(Dataset excerpts)
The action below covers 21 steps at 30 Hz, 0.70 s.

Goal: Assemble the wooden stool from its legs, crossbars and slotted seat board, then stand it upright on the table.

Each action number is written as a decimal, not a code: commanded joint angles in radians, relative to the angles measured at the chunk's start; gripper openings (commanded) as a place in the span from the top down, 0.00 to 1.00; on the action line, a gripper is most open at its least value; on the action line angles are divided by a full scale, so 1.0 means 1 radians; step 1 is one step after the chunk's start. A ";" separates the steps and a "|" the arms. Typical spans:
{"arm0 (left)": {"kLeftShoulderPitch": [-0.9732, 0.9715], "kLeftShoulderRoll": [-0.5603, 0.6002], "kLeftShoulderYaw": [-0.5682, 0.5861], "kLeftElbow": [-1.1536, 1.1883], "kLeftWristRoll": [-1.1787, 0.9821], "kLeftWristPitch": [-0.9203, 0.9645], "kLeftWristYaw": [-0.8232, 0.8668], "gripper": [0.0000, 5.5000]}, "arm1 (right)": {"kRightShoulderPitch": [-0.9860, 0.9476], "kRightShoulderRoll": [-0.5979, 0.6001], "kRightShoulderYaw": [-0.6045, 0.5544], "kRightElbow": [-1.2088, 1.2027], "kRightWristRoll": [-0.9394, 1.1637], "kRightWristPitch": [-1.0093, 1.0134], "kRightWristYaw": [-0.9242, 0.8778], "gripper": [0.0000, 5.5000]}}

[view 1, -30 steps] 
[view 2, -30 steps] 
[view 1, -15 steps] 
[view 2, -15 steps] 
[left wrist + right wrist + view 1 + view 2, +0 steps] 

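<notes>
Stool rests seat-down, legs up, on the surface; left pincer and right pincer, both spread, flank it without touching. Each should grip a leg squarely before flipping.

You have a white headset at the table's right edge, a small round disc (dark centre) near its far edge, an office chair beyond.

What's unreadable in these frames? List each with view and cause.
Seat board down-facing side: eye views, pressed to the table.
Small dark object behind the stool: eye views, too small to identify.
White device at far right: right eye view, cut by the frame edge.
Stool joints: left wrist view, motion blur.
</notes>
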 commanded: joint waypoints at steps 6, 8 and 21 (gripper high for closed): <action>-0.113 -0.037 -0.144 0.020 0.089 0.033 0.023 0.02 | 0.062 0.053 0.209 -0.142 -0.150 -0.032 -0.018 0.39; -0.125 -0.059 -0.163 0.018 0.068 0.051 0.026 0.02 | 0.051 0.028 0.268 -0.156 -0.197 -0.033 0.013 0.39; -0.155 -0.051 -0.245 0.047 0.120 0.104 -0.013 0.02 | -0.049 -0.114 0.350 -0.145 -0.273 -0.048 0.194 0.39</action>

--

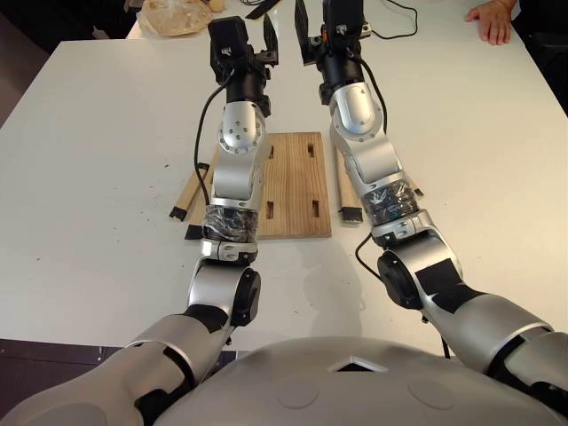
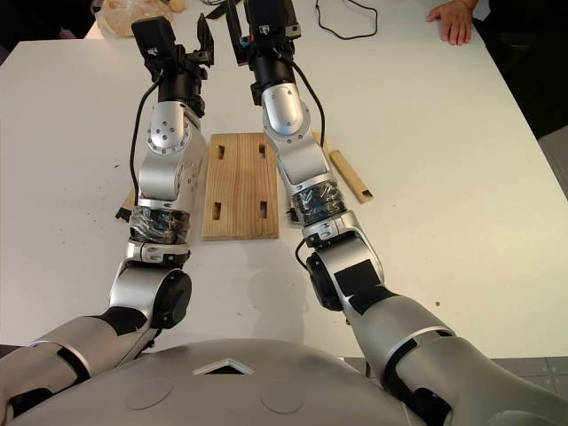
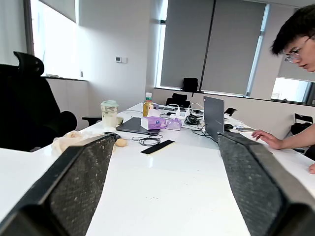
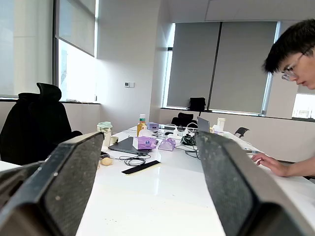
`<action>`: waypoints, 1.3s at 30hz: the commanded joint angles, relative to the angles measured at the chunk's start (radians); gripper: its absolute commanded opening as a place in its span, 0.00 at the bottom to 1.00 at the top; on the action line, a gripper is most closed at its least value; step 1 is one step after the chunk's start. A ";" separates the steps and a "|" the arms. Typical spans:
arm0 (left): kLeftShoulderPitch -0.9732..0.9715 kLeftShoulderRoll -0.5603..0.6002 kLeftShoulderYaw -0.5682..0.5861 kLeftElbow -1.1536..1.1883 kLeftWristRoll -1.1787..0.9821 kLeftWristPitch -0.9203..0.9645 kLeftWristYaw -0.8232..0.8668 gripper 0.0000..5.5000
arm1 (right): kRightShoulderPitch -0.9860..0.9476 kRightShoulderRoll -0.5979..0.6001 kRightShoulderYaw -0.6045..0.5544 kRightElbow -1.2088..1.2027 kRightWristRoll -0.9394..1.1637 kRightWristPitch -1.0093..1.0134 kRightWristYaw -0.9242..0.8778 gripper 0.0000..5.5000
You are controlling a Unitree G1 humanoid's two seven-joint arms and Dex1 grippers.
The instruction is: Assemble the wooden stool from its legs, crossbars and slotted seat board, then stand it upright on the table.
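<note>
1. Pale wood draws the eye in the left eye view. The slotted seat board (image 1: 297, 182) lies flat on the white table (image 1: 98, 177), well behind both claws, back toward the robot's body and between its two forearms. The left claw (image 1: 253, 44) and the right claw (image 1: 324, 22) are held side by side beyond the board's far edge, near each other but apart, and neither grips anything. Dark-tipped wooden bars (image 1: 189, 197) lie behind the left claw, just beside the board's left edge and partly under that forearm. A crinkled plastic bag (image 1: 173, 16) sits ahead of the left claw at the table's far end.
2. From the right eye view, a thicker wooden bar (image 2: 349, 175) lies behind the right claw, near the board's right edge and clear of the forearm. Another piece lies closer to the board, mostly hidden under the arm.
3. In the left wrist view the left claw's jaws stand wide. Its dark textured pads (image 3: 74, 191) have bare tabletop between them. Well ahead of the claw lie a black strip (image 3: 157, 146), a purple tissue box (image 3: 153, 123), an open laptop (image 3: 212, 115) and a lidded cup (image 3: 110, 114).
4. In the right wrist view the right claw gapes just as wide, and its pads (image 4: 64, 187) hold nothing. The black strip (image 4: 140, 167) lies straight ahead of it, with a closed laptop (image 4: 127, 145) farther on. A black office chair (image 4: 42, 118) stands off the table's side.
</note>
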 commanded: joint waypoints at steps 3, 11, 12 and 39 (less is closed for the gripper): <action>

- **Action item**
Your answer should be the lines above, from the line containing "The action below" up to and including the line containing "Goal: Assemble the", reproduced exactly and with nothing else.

- **Task output**
The action below covers 21 steps at 30 Hz, 0.70 s.

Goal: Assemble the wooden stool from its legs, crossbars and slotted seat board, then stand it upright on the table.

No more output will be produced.